> YOUR OBJECTIVE: Repeat all of the data precisely.

> DATA SHOWN:
++++++++

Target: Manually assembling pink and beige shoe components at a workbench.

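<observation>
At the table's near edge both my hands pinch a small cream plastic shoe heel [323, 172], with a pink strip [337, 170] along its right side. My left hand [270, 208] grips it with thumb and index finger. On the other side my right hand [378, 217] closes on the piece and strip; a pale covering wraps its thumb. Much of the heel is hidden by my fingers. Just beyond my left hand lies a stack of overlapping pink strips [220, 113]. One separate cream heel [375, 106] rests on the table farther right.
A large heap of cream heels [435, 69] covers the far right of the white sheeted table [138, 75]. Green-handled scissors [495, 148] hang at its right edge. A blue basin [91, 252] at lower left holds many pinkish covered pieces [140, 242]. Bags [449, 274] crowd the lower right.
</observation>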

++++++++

> RESPONSE BELOW:
Target: Manually assembling pink and beige shoe components at a workbench.

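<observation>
At the table's near edge both my hands pinch a small cream plastic shoe heel [323, 172], with a pink strip [337, 170] along its right side. My left hand [270, 208] grips it with thumb and index finger. On the other side my right hand [378, 217] closes on the piece and strip; a pale covering wraps its thumb. Much of the heel is hidden by my fingers. Just beyond my left hand lies a stack of overlapping pink strips [220, 113]. One separate cream heel [375, 106] rests on the table farther right.
A large heap of cream heels [435, 69] covers the far right of the white sheeted table [138, 75]. Green-handled scissors [495, 148] hang at its right edge. A blue basin [91, 252] at lower left holds many pinkish covered pieces [140, 242]. Bags [449, 274] crowd the lower right.
</observation>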

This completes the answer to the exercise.